Entre tantas elecciones fue como
llegué un día a la escuela que funciona en la unidad carcelaria de mujeres de
mi ciudad. Necesitaba comprender qué rol cumplía un sistema de por si violento,
que intenta subsanarse desafiando, incluso,
las raíces sobre las que fue concebido, en el lugar más deshumanizado y desocializado que uno
pudiera conocer.
El ingreso a la institución es
decididamente molesto. Todo en aquel lugar se encuentra en pésimo estado, hay
mucha humedad y está todo muy sucio. La Escuela Primaria no es más que una
pequeña habitación con un pizarrón y algunos bancos donde no caben más de diez
personas, unas pegadas con otras.
Pasamos en aquel lugar siete días y
debo decir que he tenido la suerte de conocer personas increíbles, hermosas y
luchadoras. Es, sin dudas, una experiencia que marco el rumbo de mi formación
para siempre, una huella indeleble. Esos muros contienen un grito tan
cercenado, doloroso y profundo que resulta imposible escucharlo y no salir
herido. Y a pesar de esa herida o, tal vez, justamente porque esa herida es la
causa de sus acciones, allí estaba Ana, la docente, cada día intentando detener
esa intensa y copiosa hemorragia, dejando lo mejor de sí y volviendo cada día a
su hogar con un dolor más profundo.

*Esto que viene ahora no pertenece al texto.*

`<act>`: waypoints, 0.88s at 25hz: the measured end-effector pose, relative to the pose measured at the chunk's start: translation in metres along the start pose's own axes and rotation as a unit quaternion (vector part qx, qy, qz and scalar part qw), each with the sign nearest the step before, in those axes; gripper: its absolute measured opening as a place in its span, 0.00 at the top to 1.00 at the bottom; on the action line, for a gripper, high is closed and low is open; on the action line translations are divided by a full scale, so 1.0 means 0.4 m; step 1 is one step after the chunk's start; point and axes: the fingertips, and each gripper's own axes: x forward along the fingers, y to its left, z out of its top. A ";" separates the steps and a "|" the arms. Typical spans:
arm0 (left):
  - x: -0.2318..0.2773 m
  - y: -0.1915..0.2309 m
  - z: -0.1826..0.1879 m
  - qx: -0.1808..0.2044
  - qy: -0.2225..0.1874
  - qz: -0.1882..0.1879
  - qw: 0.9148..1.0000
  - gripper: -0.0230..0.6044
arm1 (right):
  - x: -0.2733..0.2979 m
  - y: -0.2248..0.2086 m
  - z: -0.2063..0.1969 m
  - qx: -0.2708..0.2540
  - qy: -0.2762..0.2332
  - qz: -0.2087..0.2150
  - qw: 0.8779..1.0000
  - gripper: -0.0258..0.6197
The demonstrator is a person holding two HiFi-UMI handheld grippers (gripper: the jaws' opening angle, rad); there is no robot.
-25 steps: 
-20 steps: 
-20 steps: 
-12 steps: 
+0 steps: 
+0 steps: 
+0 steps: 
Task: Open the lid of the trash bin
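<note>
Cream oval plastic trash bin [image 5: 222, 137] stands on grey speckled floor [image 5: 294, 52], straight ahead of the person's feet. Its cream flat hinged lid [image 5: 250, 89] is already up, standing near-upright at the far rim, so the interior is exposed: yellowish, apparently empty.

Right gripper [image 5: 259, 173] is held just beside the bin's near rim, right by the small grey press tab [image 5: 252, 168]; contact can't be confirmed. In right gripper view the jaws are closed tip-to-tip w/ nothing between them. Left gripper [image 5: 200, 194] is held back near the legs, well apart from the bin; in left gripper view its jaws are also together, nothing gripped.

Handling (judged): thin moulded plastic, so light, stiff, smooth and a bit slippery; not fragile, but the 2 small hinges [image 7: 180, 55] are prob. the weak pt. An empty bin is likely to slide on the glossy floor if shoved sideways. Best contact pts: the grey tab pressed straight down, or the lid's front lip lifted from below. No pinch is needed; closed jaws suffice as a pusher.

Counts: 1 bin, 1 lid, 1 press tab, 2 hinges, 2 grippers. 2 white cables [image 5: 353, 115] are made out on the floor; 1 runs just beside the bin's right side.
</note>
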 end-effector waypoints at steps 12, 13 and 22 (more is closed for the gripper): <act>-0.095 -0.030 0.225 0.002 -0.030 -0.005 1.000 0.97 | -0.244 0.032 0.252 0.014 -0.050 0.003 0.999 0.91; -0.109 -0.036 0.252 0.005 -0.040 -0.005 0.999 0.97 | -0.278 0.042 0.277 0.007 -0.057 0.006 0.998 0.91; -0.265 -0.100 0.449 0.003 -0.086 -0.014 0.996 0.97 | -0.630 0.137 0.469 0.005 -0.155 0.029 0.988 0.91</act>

Ana decía que algo de satisfacción le
quedaba pero que le resultaba difícil pensar en esas mujeres y sus hijos,
porque también asistían a clases los hijos, sin sentir tristeza. Y ella sigue
allí dando lucha y esas mujeres con sus hijos siguen allí intentando sobrevivir
sin perder por completo toda su humanidad.
Ana es el perfecto reflejo de un
sistema que busca transformarse a sí mismo e intenta subsanar el daño que ha
hecho. Ana va cosiendo la herida de un sistema que se atraganta con bienes
materiales y vomita humanidad. Ana es eso y mucho más, tal vez, sin saberlo.